Stasiakten sollen geöffnet werden

Bulgarisches Parlament stimmt für Gesetzentwurf über den Umgang mit Akten der kommunistischen Geheimdienste. Rätselhafter Tod des Leiters des Geheimdienstarchivs

BERLIN taz ■ 17 Jahre nach der Wende und fünf Wochen vor dem Beitritt zur Europäischen Union steht der Umgang mit den Akten der früheren kommunistischen Geheimdienste in Bulgarien wieder einmal auf der Tagesordnung. Gestern wurde ein entsprechender Gesetzentwurf in zweiter Lesung im Parlament mit 143 Stimmen bei 5 Gegenstimmen und 8 Enthaltungen angenommen. Der Entwurf, der auf Vorlagen der Regierungskoalition aus Sozialisten (BSP), der Partei des früheren Zaren Simeon Sakskoburggotski (NDSW) und der Partei der türkischen Minderheit „Bewegung für Rechte und Freiheiten“ (DPS) zurückgeht, sieht die vollständige Öffnung aller Stasiakten aus der Zeit zwischen dem 9. September 1944 und dem 16. Juli 1991 vor. Zum Zweck der Aktenöffnung wird eine Kommission eingesetzt, deren neun Mitglieder vom Parlament für fünf Jahre gewählt werden. Zudem hat die Kommission die Aufgabe, Inhaber hoher Staatsämter sowie Kandidaten für solche Posten zu „durchleuchten“.

Nicht zuletzt Vertreter der BSP hatten sich noch bis vor kurzem einer vollständigen Öffnung der Akten wiedersetzt. Als Innenminister Rumen Petkow im vergangenen Frühling auf die Anfrage einer Journalistin hin einige brisante Auszüge aus den Akten ins Internet stellte, platzte dem sozialistischen Regierungschef Sergei Stanischew der Kragen. Viele Dokumente, so Stanischew, seien nach 1989 vernichtet worden und die Wahrheit nicht mehr zu rekonstruieren. Bulgarien solle sich weniger mit seiner Vergangenheit beschäftigen, sondern sich lieber darauf konzentrieren, die EU-Kriterien zu erfüllen.

Auch der frühere Chef der BSP und jetzige Staatspräsident Georgi Parwanow, der im vergangenen Monat für eine zweite Amtszeit gewählt wurde, sah bislang in Sachen Geheimdienstakten keinen Handlungsbedarf. Die Lösung dieses Problems sei schließlich keine Voraussetzung für Bulgariens Aufnahme in die EU, sagte Parwanow gegenüber der taz.

Für Aufregung und zusätzlichen Gesprächsstoff in diesem Zusammenhang sorgte unlängst der Tod von Boschidar Dojtschew. Der 61-Jährige, der in den 80er-Jahren für die Staatssicherheit gearbeitet und seit 1990 das Archiv des früheren kommunistischen Auslandsgeheimdienstes geleitet hatte, war vor zwei Wochen erschossen in seinem Büro aufgefunden worden. Vom vorzeitigen Ableben Dojtschews erfuhren die Bulgaren aber erst 24 Studen später aus ausländischen Medien. Offizielle Quellen, wie die Militärstaatsanwaltschaft, sprechen bislang von einem Selbstmord wegen familiärer Probleme. Auch in den Medien wurde über Selbstmord spekuliert, jedoch aus anderen Gründen: Dojtschew habe sich das Leben genommen, weil auf ihn Druck ausgeübt worden sei, einige der Akten zu vernichten. Auch von Mord war die Rede.

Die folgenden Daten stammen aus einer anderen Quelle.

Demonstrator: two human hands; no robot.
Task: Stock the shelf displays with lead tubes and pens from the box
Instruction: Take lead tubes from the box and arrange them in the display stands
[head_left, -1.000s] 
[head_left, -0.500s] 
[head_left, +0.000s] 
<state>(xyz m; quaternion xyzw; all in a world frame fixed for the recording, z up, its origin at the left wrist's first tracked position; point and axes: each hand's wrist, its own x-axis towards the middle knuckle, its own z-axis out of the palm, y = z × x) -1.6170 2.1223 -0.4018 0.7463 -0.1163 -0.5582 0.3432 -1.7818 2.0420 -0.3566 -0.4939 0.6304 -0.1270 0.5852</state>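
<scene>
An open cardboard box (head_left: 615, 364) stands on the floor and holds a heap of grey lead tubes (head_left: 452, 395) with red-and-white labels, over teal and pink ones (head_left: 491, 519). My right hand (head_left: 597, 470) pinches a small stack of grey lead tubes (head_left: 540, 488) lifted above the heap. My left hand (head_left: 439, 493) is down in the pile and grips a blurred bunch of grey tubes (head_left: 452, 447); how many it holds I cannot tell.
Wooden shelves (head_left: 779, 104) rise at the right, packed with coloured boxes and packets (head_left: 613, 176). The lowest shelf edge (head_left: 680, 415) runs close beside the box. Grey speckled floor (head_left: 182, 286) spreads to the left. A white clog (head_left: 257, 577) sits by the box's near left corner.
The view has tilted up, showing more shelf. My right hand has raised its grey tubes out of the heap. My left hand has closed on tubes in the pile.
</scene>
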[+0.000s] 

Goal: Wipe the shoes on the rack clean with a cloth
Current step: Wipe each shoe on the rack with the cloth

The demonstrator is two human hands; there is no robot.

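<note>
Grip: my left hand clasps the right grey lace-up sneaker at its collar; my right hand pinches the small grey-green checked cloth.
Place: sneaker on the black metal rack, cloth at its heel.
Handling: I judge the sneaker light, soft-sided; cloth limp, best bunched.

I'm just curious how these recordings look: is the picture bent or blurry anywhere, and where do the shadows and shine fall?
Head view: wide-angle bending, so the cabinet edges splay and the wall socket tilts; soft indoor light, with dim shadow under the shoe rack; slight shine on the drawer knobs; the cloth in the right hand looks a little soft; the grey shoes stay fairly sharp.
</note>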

Die Politiker hielten sich bislang bedeckt. Innenminister Petkow verstieg sich sogar zu der Bemerkung, er glaube nicht, dass der Fall Dojtschew für weite Teile der bulgarischen Gesellschaft von großem Interesse sei. Obwohl die Umstände des Todesfalles unklar sind, legen derartige Äußerungen den Verdacht nahe, dass einige Regierungspolitiker ein begründetes Interesse daran haben, bestimmte Fakten nicht öffentlich werden zu lassen.

Die Annahme des Gesetzes über die Stasiakten sei nur der erste Schritt eines sehr schwierigen Prozesses, schreibt die bulgarische Wochenzeitung Kapital unter dem Titel „Einen Schritt von der Büchse der Pandora“. Die nächste Herausforderung werde die Wahl der Mitglieder der Kommisssion sein. Wahrscheinlich sei, so Kapital, dass Präsident Parwanow einen seiner Leute dort unterbringen werde.